The required output is a verbatim transcription of the listing, pictures excluded.

[AVAILABLE DATA Boundary: Start]

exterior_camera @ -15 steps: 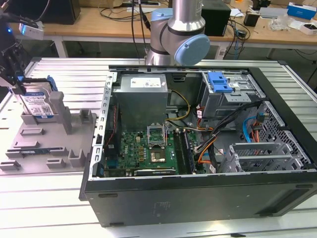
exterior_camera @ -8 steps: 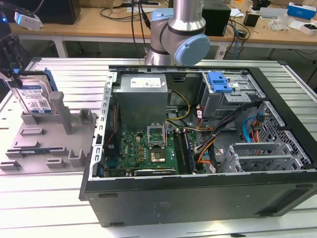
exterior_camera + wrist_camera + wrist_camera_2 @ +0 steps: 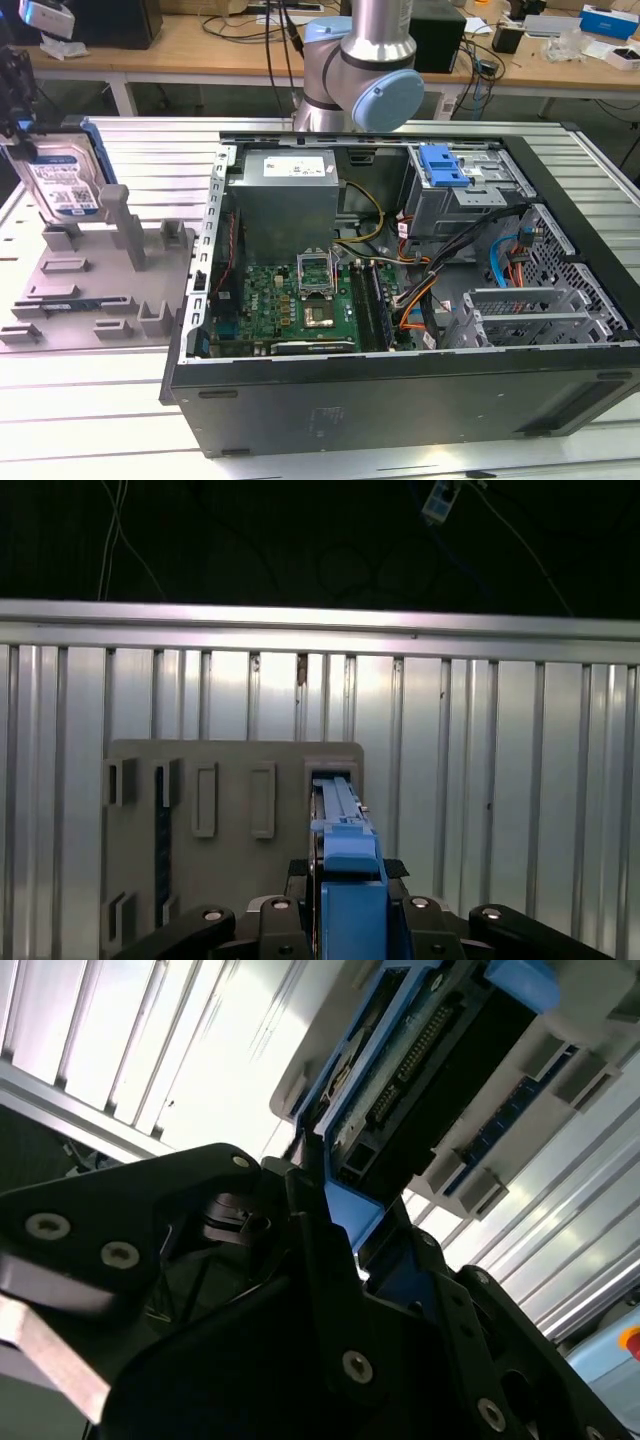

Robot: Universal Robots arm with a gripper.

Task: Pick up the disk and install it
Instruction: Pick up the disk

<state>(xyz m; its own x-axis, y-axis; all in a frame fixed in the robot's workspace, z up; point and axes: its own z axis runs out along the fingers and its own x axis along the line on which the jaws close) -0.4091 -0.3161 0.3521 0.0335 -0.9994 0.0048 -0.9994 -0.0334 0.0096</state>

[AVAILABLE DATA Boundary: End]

YOUR RESPONSE:
exterior_camera @ -15 steps: 
exterior_camera @ -8 steps: 
exterior_camera + wrist_camera + wrist_camera_2 @ +0 steps: 

Robot: Universal Robots arm with a gripper.

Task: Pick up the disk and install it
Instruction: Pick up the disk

<state>(xyz m; its own x-axis, y-axis; all in a frame fixed in the robot's workspace, z up; point and axes: its own z axis runs out along the fingers and its own x axis along the line on which the jaws close) -0.4091 -0.3161 0.3521 0.0335 -0.9994 0.0048 -0.9994 -0.0334 0.0096</state>

No more is needed for this exercise.